++++ Given material

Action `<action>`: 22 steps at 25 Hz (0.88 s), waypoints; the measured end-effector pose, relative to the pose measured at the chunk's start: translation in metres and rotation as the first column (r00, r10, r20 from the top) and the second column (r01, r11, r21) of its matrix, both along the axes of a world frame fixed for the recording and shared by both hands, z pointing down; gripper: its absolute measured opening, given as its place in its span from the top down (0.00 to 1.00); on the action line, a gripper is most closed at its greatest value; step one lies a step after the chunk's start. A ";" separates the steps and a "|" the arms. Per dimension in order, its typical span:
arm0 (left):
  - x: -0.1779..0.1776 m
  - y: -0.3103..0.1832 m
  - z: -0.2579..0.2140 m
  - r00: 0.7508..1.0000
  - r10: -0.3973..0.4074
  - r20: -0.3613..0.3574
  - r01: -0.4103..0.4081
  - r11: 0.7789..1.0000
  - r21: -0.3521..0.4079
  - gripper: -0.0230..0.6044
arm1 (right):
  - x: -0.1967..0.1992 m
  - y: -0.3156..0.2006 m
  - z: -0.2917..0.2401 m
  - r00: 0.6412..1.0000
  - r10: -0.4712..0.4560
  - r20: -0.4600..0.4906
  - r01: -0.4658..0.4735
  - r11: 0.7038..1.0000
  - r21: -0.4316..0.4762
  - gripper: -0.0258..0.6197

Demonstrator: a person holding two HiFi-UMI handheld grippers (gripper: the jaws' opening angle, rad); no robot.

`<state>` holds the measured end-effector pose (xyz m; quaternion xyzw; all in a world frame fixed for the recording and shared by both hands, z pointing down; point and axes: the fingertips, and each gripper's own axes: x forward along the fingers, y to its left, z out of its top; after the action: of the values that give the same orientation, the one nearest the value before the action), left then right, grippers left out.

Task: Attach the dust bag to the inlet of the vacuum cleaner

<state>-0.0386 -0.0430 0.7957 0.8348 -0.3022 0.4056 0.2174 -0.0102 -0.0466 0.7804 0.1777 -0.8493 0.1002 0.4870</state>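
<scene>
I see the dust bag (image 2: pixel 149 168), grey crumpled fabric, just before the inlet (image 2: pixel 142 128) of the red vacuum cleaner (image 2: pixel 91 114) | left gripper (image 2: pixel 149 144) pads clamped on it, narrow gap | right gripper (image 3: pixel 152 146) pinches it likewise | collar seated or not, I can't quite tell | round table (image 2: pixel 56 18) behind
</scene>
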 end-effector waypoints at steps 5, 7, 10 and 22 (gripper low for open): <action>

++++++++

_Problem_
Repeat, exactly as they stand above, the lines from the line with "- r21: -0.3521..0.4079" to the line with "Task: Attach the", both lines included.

_Your solution_
  - r21: -0.3521..0.4079
  - gripper: -0.0230..0.6044
arm1 (right):
  - x: -0.1967..0.1992 m
  - y: -0.3156..0.2006 m
  - z: -0.2917..0.2401 m
  - r00: 0.6412..1.0000
  - r10: -0.4712..0.4560
  - r20: -0.4600..0.4906
  - r01: -0.4658..0.4735
  - r11: 0.7038..1.0000
  - r21: -0.4316..0.4762
  - gripper: -0.0258..0.6197

Demonstrator: a person holding two HiFi-UMI handheld grippers (gripper: the jaws' opening angle, rad); no robot.

`<state>` holds the measured end-effector pose (xyz m; quaternion xyzw; all in a world frame fixed for the recording and shared by both hands, z pointing down; point and axes: the fingertips, and each gripper's own axes: x forward along the fingers, y to its left, z out of its top; after the action: of the values that give the same orientation, the one nearest the value before the action), left then right, grippers left out.

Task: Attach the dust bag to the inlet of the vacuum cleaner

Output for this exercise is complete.